▶ What is being asked:
Would you please output, word for word, the span of the listing below that opens on the line containing "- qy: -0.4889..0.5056" and closes on the line containing "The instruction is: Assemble"? Include both ends and nothing more.

▶ Data section:
----------------

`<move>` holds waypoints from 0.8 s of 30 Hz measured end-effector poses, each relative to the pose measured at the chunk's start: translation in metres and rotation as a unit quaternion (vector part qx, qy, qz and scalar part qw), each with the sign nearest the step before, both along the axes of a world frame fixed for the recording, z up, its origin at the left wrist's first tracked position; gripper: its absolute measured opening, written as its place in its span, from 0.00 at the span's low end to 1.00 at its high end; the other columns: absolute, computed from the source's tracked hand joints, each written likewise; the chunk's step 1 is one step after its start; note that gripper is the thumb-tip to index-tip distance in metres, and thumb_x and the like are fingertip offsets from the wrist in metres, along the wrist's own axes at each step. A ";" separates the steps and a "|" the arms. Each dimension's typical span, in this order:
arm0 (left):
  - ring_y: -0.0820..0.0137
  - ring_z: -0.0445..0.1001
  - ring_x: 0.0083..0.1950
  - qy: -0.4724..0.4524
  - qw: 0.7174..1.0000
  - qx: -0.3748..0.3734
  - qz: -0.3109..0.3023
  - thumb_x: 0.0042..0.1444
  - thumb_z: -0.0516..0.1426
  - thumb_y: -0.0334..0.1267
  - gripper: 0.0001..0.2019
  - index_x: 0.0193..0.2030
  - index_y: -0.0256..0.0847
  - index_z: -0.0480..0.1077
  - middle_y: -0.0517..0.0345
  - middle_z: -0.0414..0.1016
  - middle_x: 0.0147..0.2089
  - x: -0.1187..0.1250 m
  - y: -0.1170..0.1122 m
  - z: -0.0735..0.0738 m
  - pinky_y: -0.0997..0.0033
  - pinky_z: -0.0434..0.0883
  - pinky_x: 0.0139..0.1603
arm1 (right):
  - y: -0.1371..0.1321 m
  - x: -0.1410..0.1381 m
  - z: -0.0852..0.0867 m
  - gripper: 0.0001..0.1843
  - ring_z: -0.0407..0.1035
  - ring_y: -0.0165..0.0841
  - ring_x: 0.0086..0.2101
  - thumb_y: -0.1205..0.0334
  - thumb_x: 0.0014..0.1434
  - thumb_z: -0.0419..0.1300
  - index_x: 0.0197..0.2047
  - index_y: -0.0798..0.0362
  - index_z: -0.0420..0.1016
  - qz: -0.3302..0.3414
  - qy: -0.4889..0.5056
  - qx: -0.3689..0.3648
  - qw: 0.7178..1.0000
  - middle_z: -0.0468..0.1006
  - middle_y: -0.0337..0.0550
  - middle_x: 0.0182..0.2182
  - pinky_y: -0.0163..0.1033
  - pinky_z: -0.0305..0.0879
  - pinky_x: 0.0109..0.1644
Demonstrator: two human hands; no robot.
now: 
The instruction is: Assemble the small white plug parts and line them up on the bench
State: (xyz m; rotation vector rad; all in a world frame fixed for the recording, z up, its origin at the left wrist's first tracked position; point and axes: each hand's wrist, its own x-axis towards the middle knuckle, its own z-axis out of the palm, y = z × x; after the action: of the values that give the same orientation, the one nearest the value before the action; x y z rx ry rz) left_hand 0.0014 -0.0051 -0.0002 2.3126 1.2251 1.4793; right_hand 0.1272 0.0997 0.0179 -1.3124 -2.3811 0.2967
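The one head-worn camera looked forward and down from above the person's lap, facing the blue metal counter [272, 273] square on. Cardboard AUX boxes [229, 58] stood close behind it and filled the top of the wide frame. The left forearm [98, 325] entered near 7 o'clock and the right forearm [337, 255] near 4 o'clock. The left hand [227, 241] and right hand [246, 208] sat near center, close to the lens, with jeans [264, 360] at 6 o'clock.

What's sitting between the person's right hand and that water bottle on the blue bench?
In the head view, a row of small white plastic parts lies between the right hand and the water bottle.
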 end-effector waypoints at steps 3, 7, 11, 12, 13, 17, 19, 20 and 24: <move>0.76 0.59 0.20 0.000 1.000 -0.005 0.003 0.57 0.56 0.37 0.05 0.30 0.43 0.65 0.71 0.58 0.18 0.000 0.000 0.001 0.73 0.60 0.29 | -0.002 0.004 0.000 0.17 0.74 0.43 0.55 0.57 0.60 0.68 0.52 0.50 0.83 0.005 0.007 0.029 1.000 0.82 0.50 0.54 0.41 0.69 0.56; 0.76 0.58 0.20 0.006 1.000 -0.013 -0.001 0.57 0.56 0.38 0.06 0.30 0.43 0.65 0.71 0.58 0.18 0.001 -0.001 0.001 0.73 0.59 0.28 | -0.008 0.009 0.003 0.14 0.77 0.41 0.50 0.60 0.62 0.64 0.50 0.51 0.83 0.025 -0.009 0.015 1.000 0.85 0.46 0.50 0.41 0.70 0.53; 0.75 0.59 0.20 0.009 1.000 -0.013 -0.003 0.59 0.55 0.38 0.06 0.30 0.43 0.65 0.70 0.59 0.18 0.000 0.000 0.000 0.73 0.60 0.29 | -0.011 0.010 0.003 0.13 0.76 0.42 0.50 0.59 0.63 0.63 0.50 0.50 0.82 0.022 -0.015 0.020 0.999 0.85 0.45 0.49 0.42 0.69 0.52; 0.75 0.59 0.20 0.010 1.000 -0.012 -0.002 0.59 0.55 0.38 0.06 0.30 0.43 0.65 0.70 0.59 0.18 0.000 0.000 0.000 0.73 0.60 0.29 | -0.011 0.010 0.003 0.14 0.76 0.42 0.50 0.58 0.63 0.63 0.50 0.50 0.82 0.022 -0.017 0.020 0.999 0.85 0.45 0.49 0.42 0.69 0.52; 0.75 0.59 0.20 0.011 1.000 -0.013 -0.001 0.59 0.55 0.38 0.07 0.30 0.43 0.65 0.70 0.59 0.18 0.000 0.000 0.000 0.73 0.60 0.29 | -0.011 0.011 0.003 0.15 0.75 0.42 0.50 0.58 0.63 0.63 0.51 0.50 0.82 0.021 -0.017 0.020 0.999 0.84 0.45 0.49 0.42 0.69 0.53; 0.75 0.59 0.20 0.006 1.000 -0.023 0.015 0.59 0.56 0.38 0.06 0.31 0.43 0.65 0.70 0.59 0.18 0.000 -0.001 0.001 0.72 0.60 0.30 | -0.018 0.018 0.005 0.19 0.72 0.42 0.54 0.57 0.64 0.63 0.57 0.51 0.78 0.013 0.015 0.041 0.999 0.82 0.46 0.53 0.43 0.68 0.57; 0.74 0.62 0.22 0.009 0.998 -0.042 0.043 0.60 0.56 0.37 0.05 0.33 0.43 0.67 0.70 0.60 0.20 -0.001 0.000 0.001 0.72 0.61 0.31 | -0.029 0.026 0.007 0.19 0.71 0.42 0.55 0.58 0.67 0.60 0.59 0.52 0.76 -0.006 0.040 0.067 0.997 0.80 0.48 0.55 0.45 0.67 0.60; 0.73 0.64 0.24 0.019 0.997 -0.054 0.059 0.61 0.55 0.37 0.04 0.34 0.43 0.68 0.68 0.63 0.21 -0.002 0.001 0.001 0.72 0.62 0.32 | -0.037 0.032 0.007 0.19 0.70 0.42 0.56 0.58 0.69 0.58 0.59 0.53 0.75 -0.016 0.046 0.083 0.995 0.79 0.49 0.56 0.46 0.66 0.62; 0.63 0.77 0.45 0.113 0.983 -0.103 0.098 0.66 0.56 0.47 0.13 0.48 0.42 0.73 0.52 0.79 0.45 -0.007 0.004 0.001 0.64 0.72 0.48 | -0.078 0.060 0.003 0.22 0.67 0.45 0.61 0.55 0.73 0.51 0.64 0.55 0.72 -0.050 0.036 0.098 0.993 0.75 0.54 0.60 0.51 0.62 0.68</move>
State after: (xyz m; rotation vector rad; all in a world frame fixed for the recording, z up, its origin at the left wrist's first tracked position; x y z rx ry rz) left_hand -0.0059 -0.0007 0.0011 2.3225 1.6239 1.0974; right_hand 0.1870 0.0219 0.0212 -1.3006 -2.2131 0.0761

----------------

▶ Answer:
  - qy: -0.4889..0.5056
  - qx: -0.3689..0.3648
  - qw: 0.7178..1.0000
  - middle_z: -0.0468..0.1006
  - middle_y: -0.0337..0.0550
  - middle_x: 0.0182..0.2182
  - pinky_y: -0.0163..0.1033
  - pinky_z: -0.0305..0.0879
  - pinky_x: 0.0109..0.1644
Demonstrator: two human hands; no robot.
now: 
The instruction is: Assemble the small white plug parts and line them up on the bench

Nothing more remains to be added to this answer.